Task to carry out: None of the pictures should be copied, though every line of the listing must be printed exactly.

Dataset excerpt:
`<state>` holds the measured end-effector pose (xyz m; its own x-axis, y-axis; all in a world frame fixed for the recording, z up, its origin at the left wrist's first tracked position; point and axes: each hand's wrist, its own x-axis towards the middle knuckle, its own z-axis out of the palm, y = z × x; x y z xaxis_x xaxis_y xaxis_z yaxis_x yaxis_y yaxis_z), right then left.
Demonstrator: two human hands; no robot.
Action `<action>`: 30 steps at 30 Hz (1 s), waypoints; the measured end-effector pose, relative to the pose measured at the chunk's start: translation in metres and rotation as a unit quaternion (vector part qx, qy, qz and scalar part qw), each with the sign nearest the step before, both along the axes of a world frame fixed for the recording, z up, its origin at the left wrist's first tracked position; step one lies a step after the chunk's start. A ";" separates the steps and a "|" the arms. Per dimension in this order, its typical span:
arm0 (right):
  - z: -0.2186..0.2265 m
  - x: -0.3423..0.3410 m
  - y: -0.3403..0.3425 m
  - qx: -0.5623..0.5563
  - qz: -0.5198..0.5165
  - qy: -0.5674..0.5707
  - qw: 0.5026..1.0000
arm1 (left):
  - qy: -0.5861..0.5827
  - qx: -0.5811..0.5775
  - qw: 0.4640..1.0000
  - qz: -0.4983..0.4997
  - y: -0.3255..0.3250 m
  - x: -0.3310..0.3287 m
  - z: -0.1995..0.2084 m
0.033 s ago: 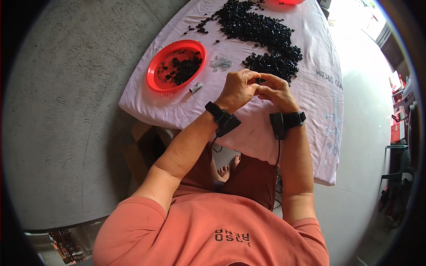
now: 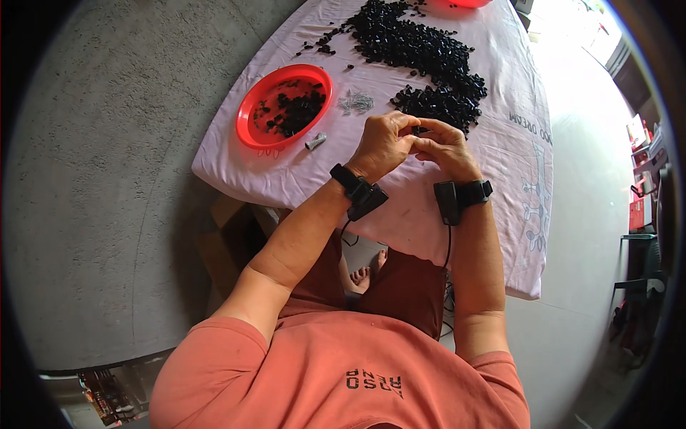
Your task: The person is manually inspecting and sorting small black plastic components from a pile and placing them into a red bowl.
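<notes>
My left hand (image 2: 384,147) and my right hand (image 2: 450,149) meet fingertip to fingertip above the near part of the cloth-covered table. Both are closed in a pinch around a small black piece (image 2: 416,131), mostly hidden by the fingers. Just beyond them spreads a long heap of small shiny black pieces (image 2: 429,53). To the left of my left hand stands a red round basin (image 2: 245,121) holding more black pieces (image 2: 299,114). Between basin and heap lies a small pile of thin, silvery pieces (image 2: 355,102). A short grey cylinder (image 2: 315,141) rests beside the basin.
Pale pink printed cloth (image 2: 493,214) covers the table, its near edge in front of my lap. Another red container (image 2: 468,3) shows at the far edge. A cardboard box (image 2: 232,222) stands under the table's left side. Dark chairs (image 2: 639,264) line the far right.
</notes>
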<state>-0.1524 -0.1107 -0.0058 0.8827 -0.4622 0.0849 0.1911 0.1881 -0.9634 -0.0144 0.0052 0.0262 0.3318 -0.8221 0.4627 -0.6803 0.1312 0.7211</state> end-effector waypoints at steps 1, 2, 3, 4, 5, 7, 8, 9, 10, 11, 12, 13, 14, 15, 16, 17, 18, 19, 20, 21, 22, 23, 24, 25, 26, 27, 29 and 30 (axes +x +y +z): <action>0.001 0.000 0.001 0.003 -0.001 -0.002 1.000 | 0.006 0.000 1.000 -0.001 0.001 0.000 0.001; 0.001 0.001 0.002 0.006 -0.003 -0.003 1.000 | 0.002 0.004 1.000 -0.003 0.001 -0.001 0.003; 0.001 0.001 0.001 0.004 -0.002 -0.002 1.000 | -0.002 0.008 1.000 -0.005 0.002 -0.001 0.005; 0.001 0.000 0.001 0.003 -0.001 -0.001 1.000 | -0.005 0.012 1.000 -0.007 0.003 -0.001 0.006; 0.000 0.000 0.000 0.001 -0.001 0.000 1.000 | -0.003 0.006 1.000 -0.012 0.002 -0.001 0.005; -0.006 0.002 -0.001 0.014 -0.009 0.003 1.000 | 0.000 -0.007 1.000 -0.020 0.002 0.000 0.002; -0.007 0.002 -0.002 0.020 -0.014 0.005 1.000 | -0.003 -0.012 1.000 -0.018 0.002 0.000 0.001; -0.007 0.003 -0.001 0.017 -0.013 0.007 1.000 | -0.005 -0.015 1.000 -0.017 0.003 0.000 0.000; -0.005 0.003 0.000 0.014 -0.013 0.008 1.000 | -0.007 -0.018 1.000 -0.016 0.003 0.000 -0.002; -0.004 0.004 0.001 0.011 -0.013 0.010 1.000 | -0.018 -0.015 1.000 -0.007 0.003 0.001 -0.004; -0.002 0.004 0.002 0.007 -0.014 0.013 1.000 | -0.032 -0.012 0.999 0.001 0.002 0.002 -0.005; -0.001 0.004 0.003 0.004 -0.015 0.015 1.000 | -0.045 -0.010 0.999 0.010 0.001 0.004 -0.006; 0.000 0.003 0.004 0.001 -0.016 0.018 1.000 | -0.049 -0.004 0.998 0.029 0.001 0.007 -0.008; 0.000 0.002 0.003 0.013 -0.039 0.016 0.999 | -0.054 0.002 0.997 0.048 0.001 0.012 -0.008; -0.001 0.000 0.002 0.024 -0.062 0.013 0.998 | -0.058 0.006 0.996 0.065 0.002 0.019 -0.010; -0.001 -0.001 0.001 0.035 -0.086 0.011 0.996 | -0.058 0.005 0.994 0.087 0.002 0.031 -0.015; 0.005 -0.002 0.001 0.052 -0.108 0.016 0.993 | -0.050 0.001 0.992 0.112 0.006 0.051 -0.021; 0.004 -0.002 0.000 0.064 -0.131 0.002 0.989 | -0.041 -0.003 0.990 0.134 0.010 0.070 -0.028; 0.003 -0.001 -0.002 0.076 -0.154 -0.011 0.985 | -0.050 -0.018 0.985 0.166 0.015 0.088 -0.032; 0.002 -0.002 -0.005 0.088 -0.178 -0.024 0.980 | -0.059 -0.034 0.978 0.195 0.019 0.105 -0.034; -0.001 -0.001 -0.006 0.089 -0.190 -0.044 0.977 | -0.065 -0.028 0.972 0.225 0.026 0.122 -0.035; -0.002 0.001 -0.006 0.096 -0.207 -0.043 0.973 | -0.069 -0.023 0.965 0.253 0.033 0.136 -0.036; -0.003 0.001 -0.007 0.101 -0.226 -0.040 0.968 | -0.045 -0.022 0.962 0.268 0.035 0.143 -0.036; -0.003 0.002 -0.007 0.108 -0.243 -0.039 0.963 | -0.069 -0.026 0.954 0.289 0.038 0.154 -0.038; -0.005 0.004 -0.008 0.111 -0.251 -0.046 0.961 | -0.092 -0.030 0.946 0.311 0.041 0.166 -0.039; -0.006 0.005 -0.009 0.112 -0.261 -0.050 0.958 | -0.112 -0.034 0.937 0.330 0.042 0.170 -0.038; -0.008 0.005 -0.011 0.119 -0.275 -0.057 0.952 | -0.156 -0.057 0.913 0.373 0.042 0.173 -0.038; -0.008 0.005 -0.011 0.124 -0.280 -0.059 0.950 | -0.187 -0.085 0.896 0.393 0.039 0.169 -0.036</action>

Answer to the exercise:
`<state>` holds the measured end-effector pose (xyz m; its own x-axis, y-axis; all in a world frame fixed for the recording, z up, its origin at the left wrist's first tracked position; point and axes: each hand's wrist, its own x-axis towards the middle knuckle, its own z-axis out of the palm, y = z × x; x y z xaxis_x xaxis_y xaxis_z yaxis_x yaxis_y yaxis_z), right then left.
Demonstrator: two human hands; no robot.
Action `<action>`: 30 steps at 30 Hz (1 s), waypoints; the measured end-effector pose, relative to the pose measured at the chunk's start: translation in metres and rotation as a unit quaternion (vector part qx, qy, qz and scalar part qw), each with the sign nearest the step before, both along the axes of a world frame fixed for the recording, z up, its origin at the left wrist's first tracked position; step one lies a step after the chunk's start. A ";" separates the steps and a "|" the arms. Per dimension in this order, its typical span:
arm0 (right):
  - z: -0.2186..0.2265 m
  - x: -0.3423..0.3410 m
  - y: -0.3403..0.3425 m
  - qx: -0.5623..0.5563
  - qz: -0.5198..0.5165
  - qy: -0.5674..0.5707
  - qw: 0.5026..1.0000
arm1 (left):
  - qy: -0.5861..0.5827
  - qx: -0.5811..0.5775
  - qw: 0.4640..1.0000
  - qz: -0.4983..0.4997
  - y: -0.3255..0.3250 m
  - x: -0.3310..0.3287 m
  - z: -0.1995..0.2084 m
0.033 s ago: 
now: 
Your task: The person is manually inspecting and sorting small black plastic components from a pile and placing them into a red bowl.
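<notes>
My left hand (image 2: 384,147) and my right hand (image 2: 450,149) meet fingertip to fingertip above the near part of the cloth-covered table. Both are closed in a pinch around a small black piece (image 2: 416,131), mostly hidden by the fingers. Just beyond them spreads a long heap of small shiny black pieces (image 2: 429,53). To the left of my left hand stands a red round basin (image 2: 245,121) holding more black pieces (image 2: 299,114). Between basin and heap lies a small pile of thin, silvery pieces (image 2: 355,102). A short grey cylinder (image 2: 315,141) rests beside the basin.
Pale pink printed cloth (image 2: 493,214) covers the table, its near edge in front of my lap. Another red container (image 2: 468,3) shows at the far edge. A cardboard box (image 2: 232,222) stands under the table's left side. Dark chairs (image 2: 639,264) line the far right.
</notes>
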<state>-0.1524 -0.1107 -0.0058 0.8827 -0.4622 0.0849 0.1911 0.1881 -0.9634 -0.0144 0.0052 0.0262 0.3318 -0.8221 0.4627 -0.6803 0.1312 0.7211</state> end-effector waypoints at steps 1, 2, 3, 4, 5, 7, 8, 9, 10, 11, 12, 13, 14, 15, 16, 17, 18, 19, 20, 21, 22, 23, 24, 25, 26, 27, 29 and 30 (axes +x +y +z): <action>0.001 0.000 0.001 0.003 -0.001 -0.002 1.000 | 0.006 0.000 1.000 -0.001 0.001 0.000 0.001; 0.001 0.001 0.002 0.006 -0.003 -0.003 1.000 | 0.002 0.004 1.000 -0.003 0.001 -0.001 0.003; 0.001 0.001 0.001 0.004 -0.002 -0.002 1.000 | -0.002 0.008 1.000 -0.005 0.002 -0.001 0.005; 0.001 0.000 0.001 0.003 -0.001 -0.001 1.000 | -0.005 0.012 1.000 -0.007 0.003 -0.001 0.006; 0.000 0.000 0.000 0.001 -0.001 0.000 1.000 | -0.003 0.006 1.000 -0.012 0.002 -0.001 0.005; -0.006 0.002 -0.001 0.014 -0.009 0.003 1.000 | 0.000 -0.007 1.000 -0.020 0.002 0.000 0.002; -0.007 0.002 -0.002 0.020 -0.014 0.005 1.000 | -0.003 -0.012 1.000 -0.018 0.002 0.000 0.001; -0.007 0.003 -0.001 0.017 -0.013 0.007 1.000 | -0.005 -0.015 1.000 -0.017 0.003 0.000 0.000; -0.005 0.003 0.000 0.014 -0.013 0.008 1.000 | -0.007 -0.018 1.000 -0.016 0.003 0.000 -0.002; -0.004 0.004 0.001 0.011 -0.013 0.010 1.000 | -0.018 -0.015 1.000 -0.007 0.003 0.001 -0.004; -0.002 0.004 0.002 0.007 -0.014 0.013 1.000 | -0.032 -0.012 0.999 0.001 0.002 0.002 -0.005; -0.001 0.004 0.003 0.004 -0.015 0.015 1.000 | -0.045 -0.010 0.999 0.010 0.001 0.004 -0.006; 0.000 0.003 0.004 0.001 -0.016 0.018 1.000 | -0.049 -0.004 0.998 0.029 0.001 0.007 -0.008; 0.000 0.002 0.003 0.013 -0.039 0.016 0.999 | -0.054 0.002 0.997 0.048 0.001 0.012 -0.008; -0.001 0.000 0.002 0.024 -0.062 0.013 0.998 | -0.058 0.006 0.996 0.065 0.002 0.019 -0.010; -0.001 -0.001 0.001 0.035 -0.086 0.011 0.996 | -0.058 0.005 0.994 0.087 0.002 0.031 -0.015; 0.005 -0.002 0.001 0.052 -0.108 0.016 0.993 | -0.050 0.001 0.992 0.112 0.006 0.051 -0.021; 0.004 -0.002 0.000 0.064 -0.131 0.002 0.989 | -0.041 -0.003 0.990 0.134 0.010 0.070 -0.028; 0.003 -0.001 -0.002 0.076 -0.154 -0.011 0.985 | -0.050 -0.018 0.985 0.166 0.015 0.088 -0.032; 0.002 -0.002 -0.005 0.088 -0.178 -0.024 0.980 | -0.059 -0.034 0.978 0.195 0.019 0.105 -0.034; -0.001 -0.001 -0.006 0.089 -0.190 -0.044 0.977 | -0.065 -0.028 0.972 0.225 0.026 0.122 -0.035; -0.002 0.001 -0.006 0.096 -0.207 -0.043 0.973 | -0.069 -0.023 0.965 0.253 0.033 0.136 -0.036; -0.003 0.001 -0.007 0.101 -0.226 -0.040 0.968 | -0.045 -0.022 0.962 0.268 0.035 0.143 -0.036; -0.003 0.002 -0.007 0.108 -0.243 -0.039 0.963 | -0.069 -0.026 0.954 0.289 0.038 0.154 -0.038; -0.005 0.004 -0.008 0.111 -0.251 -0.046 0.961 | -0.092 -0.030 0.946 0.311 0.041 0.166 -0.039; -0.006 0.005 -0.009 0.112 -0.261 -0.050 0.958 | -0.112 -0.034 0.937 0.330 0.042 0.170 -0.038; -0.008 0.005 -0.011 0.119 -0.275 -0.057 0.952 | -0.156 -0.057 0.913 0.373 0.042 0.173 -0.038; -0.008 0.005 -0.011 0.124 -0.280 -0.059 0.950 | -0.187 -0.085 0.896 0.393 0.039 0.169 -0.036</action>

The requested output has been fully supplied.